My mother used to say that,” dummy up, kid.” There are still days I haven’t. I do this approval seeking from others that are incapable of giving it thing. Why do I do it? Especially knowing before I even do it, that they just aren’t capable? I haven’t gotten that one down yet, when will I learn?

I will set out purposefully as I did all of my life, to seek out approval which I was never going to get. Especially not from my Narcissistic mother. I now create that same pattern with others, most likely because I am no contact with my N mom. The game is the same, people unable to give encouragement and approval, it’s just new players.

Afterward I  think to myself, ” what a dummy.” It’s that, “oh, maybe this time it will be different” thing that we do. You know what I mean by this. Then afterward we think to ourselves, “well, I set myself up for that one.” The thing is, you place your topic, idea, dream etc. on a nice shiny silver platter to them with all these great hopes that they will be delighted for you, but it never happens. A simple “good for you for following your dream”, (even if deep down they think you will automatically fail), an “oh, that’s nice”, heck I’d settle for a nod. Instead they will take the topic, idea, dream and crush it before your very eyes.

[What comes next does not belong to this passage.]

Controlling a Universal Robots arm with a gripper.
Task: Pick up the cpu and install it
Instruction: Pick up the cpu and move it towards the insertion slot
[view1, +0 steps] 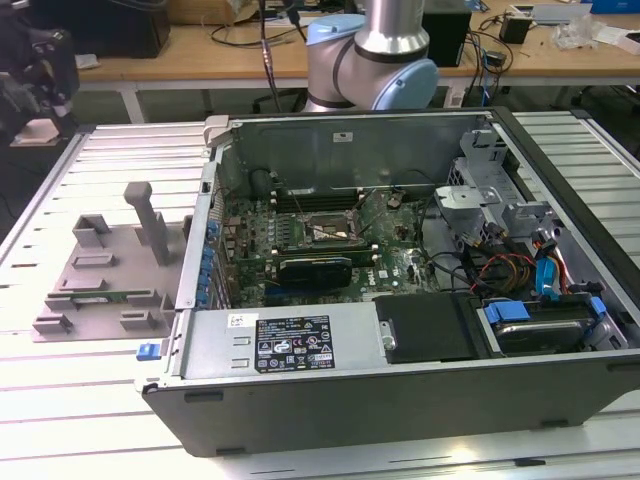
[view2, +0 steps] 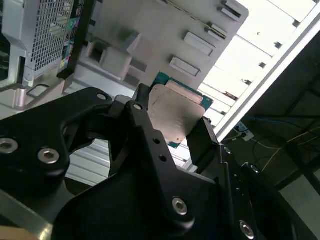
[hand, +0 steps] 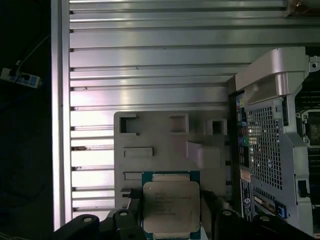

You shrink into a ball completely deflated by the time they are done telling you every negative aspect, doubt and critique they can think of to throw your way. You start out excited, passionate, enthusiastic, ready to take on the world! Then suddenly it’s like you turn into a 5 yr old who just presented a beautiful picture to them that you so proudly colored and they rip it to shreds right in front of you, that’s what it feels like. Why do they do this? I have no idea. Perhaps it was done to them and they haven’t done the true recovery work needed to change those destructive and damaging relationship patterns. Maybe they like to feel right, so they make everyone else and their ideas wrong. Maybe they like the I say black, you say white game. Who knows?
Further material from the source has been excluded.